- _TASK PROMPT_
Return only the number of lines in the records below where the string "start" shows up.

Source records:
---+---
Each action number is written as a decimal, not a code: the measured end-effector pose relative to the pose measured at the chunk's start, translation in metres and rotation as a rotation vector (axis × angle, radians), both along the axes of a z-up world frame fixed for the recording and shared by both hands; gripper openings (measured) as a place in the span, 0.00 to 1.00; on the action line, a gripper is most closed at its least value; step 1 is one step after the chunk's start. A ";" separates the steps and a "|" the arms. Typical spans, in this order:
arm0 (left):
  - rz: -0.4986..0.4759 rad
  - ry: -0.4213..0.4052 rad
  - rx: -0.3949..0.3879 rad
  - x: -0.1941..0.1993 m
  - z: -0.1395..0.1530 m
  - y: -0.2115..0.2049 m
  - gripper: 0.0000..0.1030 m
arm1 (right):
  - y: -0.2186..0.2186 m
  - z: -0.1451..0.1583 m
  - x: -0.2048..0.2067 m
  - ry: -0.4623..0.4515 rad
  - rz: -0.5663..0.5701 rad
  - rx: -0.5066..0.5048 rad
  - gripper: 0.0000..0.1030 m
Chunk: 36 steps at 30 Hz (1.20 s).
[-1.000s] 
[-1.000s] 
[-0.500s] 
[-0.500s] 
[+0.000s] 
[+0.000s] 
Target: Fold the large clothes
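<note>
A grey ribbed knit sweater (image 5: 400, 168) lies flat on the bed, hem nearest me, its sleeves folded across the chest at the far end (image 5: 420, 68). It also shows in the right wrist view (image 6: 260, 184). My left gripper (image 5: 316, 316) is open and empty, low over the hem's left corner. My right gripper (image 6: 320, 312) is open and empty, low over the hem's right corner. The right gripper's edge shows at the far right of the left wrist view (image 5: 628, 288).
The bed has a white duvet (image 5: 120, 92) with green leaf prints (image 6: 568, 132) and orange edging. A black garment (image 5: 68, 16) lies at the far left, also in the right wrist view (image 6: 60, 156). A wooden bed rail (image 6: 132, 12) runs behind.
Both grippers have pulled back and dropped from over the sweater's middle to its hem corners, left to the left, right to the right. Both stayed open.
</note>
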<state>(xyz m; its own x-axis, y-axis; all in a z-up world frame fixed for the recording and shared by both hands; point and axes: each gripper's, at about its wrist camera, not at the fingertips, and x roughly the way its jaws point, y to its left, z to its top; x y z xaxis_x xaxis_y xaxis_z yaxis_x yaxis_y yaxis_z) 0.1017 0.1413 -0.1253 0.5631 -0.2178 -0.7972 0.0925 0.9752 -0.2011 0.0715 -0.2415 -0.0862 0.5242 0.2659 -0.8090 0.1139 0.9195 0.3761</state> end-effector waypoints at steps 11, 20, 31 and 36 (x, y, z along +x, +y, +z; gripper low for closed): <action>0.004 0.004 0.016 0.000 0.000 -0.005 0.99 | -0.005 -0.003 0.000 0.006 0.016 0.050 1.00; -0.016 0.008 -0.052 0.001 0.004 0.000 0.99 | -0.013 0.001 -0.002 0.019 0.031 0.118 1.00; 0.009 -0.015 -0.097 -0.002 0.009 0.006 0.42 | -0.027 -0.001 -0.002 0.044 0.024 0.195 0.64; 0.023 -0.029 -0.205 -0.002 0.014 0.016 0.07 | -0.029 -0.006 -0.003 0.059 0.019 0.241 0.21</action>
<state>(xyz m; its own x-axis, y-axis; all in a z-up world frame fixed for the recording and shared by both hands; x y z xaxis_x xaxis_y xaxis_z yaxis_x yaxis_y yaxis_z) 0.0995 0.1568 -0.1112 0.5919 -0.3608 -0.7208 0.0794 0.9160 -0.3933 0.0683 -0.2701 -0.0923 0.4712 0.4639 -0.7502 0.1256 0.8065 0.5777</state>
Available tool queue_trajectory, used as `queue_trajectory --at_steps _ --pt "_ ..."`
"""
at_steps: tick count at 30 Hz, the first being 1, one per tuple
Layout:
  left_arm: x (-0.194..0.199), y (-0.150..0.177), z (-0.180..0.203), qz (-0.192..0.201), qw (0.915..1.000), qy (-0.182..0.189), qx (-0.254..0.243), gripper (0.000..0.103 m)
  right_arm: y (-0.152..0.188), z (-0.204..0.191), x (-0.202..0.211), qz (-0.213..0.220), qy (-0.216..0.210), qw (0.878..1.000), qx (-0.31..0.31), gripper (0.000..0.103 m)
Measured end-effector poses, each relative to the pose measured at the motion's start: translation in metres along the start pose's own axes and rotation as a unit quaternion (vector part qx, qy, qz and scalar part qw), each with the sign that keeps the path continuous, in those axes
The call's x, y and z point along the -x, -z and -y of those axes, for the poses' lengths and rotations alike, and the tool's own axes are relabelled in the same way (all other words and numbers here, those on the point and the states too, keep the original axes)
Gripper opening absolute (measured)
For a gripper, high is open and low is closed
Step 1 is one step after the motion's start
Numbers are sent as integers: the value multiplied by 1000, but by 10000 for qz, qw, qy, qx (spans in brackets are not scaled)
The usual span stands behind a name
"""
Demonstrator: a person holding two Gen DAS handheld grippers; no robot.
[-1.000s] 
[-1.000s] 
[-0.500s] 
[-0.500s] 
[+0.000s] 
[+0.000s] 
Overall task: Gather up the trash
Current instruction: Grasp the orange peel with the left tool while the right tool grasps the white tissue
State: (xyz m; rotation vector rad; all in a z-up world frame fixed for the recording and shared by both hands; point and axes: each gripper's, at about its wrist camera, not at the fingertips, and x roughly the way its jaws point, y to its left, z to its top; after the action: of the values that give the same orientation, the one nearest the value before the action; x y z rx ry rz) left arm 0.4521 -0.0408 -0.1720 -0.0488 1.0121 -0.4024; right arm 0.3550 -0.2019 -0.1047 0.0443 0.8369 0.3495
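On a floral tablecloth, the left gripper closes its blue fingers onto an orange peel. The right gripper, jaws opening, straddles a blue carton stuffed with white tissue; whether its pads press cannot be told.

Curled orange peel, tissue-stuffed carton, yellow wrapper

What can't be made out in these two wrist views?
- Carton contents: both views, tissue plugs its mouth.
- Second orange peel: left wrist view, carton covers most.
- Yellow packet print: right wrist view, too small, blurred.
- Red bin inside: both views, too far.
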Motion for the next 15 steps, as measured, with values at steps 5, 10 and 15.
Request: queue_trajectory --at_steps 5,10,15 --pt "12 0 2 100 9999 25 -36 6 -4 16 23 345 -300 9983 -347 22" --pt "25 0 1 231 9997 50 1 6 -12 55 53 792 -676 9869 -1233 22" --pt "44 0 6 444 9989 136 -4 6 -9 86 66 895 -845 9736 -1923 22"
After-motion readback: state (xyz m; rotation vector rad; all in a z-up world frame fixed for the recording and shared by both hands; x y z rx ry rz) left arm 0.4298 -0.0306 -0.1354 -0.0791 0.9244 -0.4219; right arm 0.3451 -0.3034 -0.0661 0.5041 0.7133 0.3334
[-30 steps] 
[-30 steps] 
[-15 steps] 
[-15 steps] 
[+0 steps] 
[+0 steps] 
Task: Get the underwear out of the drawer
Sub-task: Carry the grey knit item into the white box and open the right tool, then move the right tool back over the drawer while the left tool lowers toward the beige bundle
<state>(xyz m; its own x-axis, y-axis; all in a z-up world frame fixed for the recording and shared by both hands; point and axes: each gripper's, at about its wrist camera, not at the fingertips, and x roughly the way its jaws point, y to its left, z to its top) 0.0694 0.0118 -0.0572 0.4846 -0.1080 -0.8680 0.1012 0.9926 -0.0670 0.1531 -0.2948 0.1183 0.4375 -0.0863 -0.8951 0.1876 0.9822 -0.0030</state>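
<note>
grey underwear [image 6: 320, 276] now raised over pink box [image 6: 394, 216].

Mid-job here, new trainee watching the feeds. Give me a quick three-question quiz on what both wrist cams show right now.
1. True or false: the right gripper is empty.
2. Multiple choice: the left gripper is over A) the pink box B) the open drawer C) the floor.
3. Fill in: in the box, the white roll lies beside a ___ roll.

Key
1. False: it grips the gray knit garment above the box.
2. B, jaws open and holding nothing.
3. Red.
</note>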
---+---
- _RESULT OF THE TASK_
3